Karl Pilkington explores the meaning of life – and goes bald for a second time!

(Image credit: ©Sam Hardy for Sky1)

TV&Satellite Week is only 60 seconds into its interview with Karl Pilkington to discuss the second season of his travel show The Moaning of Life (Sky1, Tuesday, October 13) and he’s already whingeing.

The source of his frustration? The five-star, London spa-hotel where he’s currently staying, courtesy of Sky1.

“It’s all right, but it’s a bit too fancy for its own good," he sighs. "Nothing’s obvious in my room. I thought that the switch on the wall would turn the room’s lights on, but it works the underfloor heating in the bathroom and now it’s baking in there.

“Sometimes you’re just better off with a Premier Inn, aren’t you? You know what you’re getting with one of those.”

In episode one, about art, you do performance art in Times Square in New York. You actually appeared to enjoy yourself…

“I really didn’t fancy it at first, but then I met Matthew Silver, the performance artist who I did the routine with, and we got on straight away. I was lifted by all the crowd watching and I was buzzing by the end of it.”

Does a new exciting career as a performance artist beckon for you, then?

“I’ve done it, it was good, but, no, I won’t be doing it again. I’m scared to do things again in case it’s not as good as the first time. Just like I don’t like going on holiday to the same place twice.”

In the episode, about the body, you encounter a man who drinks his own urine…

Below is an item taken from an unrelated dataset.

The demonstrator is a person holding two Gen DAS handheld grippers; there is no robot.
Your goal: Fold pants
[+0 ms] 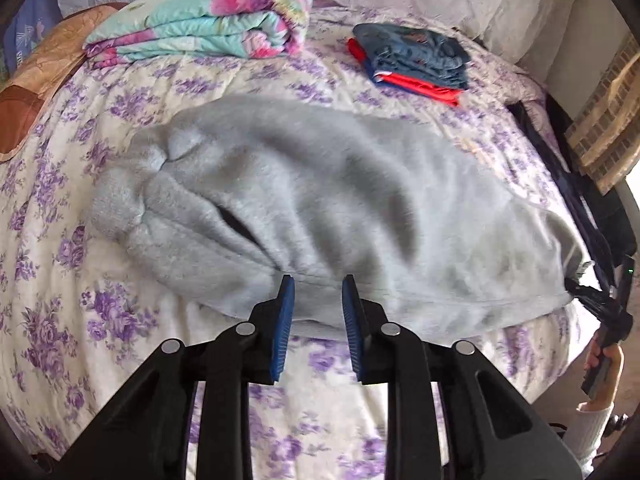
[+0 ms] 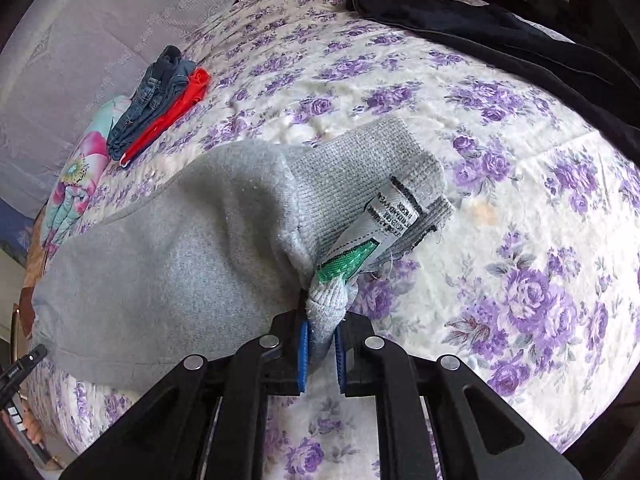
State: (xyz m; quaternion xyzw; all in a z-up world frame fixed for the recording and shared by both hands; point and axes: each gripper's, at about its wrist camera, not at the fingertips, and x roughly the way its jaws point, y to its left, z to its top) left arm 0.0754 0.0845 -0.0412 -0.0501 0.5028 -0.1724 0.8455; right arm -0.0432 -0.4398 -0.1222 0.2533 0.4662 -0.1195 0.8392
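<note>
Grey fleece pants lie spread across a bed with a purple-flowered cover. In the left wrist view my left gripper pinches the pants' near edge between its blue pads, and the creases run together at its tips. My right gripper is shut on the ribbed band of the grey pants, right below a white and green label. The left wrist view shows the right gripper in a hand at the pants' right corner.
At the far side lie a folded floral quilt and a stack of folded jeans on a red garment. A brown pillow sits at the far left. Dark clothing drapes the bed's right side.
</note>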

“In India I met this guy who practises Shivambu which treats urine as a natural medicine. He uses it for everything: he washes in it, cleans his eyes with it, drinks it. At first, I was like, ‘You what?’ but then I thought about all the men’s cleansing and grooming products in the UK and wondered, ‘Is any of that stuff actually any better?'”

There’s another episode entitled How to Live Your Life in which you become a superhero. Sounds exciting...

“Not really. I met this guy in San Diego called Mr Extreme. It was quite good fun choosing a costume, but then we went out at night and just walked around and lots of people stopped us for selfies. If Spiderman actually existed, he’d probably spend most of his time posing for selfies with tourists rather than chasing the Green Goblin.”

You went bald in your early 20s, but in the episode about identity you are given hair again. What was that like?

“I grew to really like it. The hair-piece was actually made from real hair. It was then cut and styled the way I had my hair in my late teens. It was as if I had got in a time machine and travelled back to 1989. The stylist said it changed everything about me. It brought out my eyes, and I walked and held myself more confidently. I’ve never been one for checking myself out in the mirror, but I couldn’t take my eyes off myself.”

Did you send a picture of you with hair to your girlfriend, Suzanne?

“When I sent her a photo, she said, ‘You look well gormless! You look an old guy trying to look young.’ It was a proper kick in the nuts. But I loved having hair again. I was quite gutted when the wig was removed. It was like going bald for a second time.”

You got a chilling glimpse of the future in the episode about time when you were transformed into an old age pensioner. Was that a shock?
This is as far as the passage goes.